Dans ce contexte, des signes ténus mais réels de reprise apparaissent. « Nous avons vu des magasins rouvrir, des restaurants ouvrir alors qu’ils n’ont presque rien à vendre », a-t-il noté. « Des universités ont repris les cours, dans des conditions extrêmement précaires, mais les étudiants veulent recommencer. »
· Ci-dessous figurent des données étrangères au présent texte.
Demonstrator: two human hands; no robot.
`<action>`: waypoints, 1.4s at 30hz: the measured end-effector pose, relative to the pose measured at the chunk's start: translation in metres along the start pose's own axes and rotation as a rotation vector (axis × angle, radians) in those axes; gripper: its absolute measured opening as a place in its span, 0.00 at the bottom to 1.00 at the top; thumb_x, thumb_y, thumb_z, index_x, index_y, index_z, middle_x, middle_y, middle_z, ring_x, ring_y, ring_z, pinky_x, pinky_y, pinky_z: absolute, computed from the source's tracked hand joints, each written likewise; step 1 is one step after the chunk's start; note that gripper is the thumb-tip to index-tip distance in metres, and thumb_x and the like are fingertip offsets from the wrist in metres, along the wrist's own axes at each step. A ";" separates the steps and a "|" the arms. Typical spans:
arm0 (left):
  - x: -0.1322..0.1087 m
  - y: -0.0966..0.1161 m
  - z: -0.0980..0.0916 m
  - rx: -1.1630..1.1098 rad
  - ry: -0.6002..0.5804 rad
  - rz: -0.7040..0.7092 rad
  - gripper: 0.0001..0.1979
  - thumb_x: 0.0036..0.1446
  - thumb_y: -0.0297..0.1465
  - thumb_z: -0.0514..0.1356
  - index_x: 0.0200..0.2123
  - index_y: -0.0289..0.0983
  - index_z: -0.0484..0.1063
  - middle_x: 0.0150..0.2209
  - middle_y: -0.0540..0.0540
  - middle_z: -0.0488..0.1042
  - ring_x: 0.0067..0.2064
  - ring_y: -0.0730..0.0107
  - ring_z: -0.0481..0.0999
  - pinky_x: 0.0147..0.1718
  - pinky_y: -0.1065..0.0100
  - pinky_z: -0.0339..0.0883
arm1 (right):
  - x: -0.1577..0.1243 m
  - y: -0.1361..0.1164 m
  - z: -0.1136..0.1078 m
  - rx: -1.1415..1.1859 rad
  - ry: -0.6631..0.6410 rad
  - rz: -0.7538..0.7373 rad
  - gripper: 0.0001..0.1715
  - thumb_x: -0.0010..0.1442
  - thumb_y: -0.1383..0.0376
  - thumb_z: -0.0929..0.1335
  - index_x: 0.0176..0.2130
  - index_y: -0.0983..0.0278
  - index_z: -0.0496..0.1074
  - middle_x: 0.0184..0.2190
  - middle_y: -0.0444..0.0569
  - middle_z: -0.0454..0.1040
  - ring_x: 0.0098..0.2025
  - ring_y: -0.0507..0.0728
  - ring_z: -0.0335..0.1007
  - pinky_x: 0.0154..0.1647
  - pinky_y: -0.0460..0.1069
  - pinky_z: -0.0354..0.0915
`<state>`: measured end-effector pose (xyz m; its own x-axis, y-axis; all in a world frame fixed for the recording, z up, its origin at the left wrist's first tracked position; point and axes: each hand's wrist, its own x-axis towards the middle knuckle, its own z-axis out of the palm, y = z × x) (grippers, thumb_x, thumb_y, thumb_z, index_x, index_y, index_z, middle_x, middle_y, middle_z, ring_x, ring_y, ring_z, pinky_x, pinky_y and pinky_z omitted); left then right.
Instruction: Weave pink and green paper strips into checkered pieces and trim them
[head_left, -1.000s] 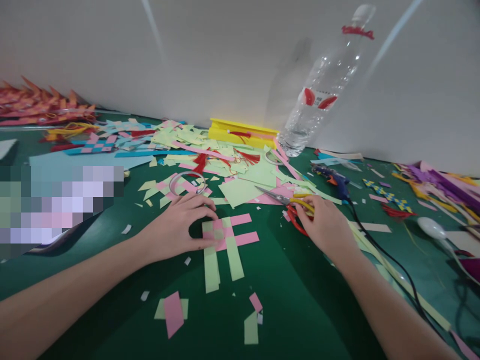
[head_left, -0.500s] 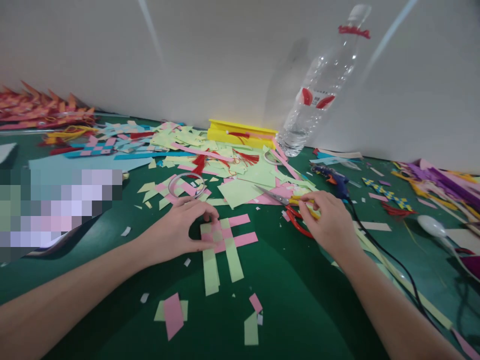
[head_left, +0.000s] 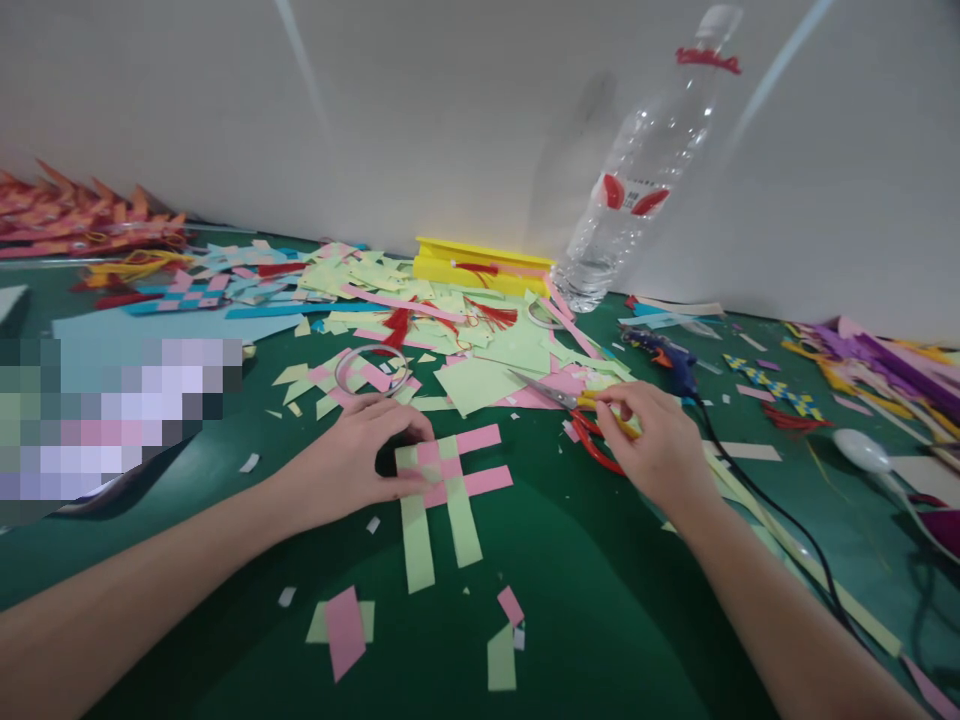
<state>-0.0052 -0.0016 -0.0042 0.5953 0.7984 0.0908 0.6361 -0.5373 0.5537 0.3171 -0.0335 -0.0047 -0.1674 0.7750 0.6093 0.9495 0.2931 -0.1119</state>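
Note:
A small weave of pink and pale green paper strips (head_left: 448, 490) lies on the green table (head_left: 600, 600). My left hand (head_left: 352, 462) rests on its left edge, thumb and fingers pinching the strips against the table. My right hand (head_left: 655, 445) is curled over the yellow and red handles of a pair of scissors (head_left: 571, 412), whose blades point left and lie flat on the table.
Loose pink and green paper scraps (head_left: 450, 330) pile up behind the weave, with a tape ring (head_left: 371, 368). A clear plastic bottle (head_left: 637, 190) and a yellow box (head_left: 480, 266) stand by the wall. A blue glue gun (head_left: 667, 358) with a black cord lies at right.
My right hand has lifted its fingers and curled onto the scissor handles. My left hand has shifted the weave slightly left.

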 end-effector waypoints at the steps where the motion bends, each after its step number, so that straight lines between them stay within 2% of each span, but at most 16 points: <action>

Réunion avec les ONG humanitaires chrétiennes pour faire le point sur les besoins

Ce constat rejoint les paroles adressées par le cardinal aux paroissiens de Gaza, à au moins deux reprises, lors du spectacle de la crèche vivante et dans son homélie de dimanche : « Nous pensons souvent que les puissances mondiales décideront de notre avenir. Mais en réalité, c’est nous, le peuple, qui déciderons comment tout reconstruire. […] Je vous encourage, ne perdez pas espoir. Dans cette nouvelle phase, nous devons insuffler l’esprit de Noël, l’esprit de lumière, l’esprit de tendresse, l’esprit de croissance ». […]  Cela paraît impossible aujourd’hui, mais après deux années de guerre terrible, nous sommes toujours là ».
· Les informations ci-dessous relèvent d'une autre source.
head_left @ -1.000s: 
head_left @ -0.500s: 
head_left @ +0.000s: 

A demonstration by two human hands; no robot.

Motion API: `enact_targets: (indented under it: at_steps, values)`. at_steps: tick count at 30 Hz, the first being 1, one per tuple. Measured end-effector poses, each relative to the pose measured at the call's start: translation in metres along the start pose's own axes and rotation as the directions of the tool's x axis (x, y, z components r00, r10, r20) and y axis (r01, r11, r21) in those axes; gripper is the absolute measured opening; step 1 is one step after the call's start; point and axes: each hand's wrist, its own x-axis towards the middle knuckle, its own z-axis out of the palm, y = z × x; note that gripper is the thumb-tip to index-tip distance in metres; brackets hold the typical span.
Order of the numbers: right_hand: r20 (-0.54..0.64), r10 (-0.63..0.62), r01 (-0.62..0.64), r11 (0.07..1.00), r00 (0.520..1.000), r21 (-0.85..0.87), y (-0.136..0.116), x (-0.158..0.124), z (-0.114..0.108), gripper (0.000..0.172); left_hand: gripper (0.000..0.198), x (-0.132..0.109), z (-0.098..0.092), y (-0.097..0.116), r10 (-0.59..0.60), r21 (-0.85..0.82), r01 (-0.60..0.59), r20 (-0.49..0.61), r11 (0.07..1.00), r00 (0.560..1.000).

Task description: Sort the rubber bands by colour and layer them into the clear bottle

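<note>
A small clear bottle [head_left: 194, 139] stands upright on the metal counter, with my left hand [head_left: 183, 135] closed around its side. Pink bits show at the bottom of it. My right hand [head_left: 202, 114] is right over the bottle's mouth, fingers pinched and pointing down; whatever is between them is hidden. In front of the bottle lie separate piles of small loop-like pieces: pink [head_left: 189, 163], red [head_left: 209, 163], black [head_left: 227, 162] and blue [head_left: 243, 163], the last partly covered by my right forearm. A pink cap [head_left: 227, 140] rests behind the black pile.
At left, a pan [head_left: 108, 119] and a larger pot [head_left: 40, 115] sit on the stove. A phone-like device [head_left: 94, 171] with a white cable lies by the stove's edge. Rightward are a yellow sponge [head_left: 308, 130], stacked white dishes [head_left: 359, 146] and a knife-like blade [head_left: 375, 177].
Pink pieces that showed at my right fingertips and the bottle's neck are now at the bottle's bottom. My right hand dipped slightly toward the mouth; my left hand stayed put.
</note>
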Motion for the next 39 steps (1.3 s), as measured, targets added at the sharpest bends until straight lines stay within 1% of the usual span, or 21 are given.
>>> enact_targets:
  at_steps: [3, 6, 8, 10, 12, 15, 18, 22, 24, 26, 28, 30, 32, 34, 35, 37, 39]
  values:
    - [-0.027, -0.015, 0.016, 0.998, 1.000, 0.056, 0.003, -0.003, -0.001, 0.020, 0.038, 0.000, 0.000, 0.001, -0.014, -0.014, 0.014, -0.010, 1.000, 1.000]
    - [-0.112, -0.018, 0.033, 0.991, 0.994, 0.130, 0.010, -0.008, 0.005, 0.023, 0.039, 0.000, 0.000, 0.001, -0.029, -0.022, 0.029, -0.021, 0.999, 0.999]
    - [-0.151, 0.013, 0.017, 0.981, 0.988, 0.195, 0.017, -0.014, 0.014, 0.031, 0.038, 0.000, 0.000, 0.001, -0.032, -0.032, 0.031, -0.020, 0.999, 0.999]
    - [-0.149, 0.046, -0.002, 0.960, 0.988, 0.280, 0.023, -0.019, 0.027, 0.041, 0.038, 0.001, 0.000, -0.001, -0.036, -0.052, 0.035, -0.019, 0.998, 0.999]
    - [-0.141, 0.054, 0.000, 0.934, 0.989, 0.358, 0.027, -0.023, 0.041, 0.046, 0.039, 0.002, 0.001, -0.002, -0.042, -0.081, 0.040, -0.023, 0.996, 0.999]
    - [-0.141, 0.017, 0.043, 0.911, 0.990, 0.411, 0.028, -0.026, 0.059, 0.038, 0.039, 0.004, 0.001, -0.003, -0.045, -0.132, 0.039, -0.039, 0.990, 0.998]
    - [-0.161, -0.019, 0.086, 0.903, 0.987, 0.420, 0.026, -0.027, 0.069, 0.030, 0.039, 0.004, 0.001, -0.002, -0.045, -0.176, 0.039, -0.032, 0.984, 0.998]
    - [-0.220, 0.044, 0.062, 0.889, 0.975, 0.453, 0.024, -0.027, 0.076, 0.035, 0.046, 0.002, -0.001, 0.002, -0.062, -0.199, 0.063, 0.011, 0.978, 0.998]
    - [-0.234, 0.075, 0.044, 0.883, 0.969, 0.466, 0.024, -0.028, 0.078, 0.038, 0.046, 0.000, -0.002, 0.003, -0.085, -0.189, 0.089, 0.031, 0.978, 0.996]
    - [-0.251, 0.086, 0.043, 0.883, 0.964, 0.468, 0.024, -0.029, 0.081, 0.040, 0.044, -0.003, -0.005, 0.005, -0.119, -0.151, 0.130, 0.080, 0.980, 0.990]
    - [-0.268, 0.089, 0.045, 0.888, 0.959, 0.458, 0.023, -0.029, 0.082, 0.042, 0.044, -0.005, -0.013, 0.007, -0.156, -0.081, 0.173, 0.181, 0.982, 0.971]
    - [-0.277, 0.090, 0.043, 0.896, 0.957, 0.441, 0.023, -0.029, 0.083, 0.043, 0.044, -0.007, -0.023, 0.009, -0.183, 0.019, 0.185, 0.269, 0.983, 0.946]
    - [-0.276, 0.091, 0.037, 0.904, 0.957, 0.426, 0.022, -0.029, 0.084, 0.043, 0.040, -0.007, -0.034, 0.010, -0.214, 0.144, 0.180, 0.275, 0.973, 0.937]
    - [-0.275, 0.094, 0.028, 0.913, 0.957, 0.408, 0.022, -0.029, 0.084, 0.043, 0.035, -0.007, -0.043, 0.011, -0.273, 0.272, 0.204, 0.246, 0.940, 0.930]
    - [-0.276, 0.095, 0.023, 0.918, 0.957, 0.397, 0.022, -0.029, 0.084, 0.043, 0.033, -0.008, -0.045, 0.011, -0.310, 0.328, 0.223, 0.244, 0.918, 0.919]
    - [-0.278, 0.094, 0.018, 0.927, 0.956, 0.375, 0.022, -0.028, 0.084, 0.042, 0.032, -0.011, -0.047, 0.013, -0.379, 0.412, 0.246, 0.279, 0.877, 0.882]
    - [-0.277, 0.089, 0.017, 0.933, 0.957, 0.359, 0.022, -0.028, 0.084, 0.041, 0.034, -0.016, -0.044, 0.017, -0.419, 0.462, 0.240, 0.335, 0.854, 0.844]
Lors des visites qui l’ont conduit en dehors de l’enclos paroissial, un élément a particulièrement frappé le patriarche : la présence massive d’enfants dans les rues. « Voir autant d’enfants dehors, au milieu de rien, à une heure où ils devraient être à l’école, est saisissant », a-t-il confié, évoquant également « des montagnes de gravats et immondices partout au cœur de la ville ».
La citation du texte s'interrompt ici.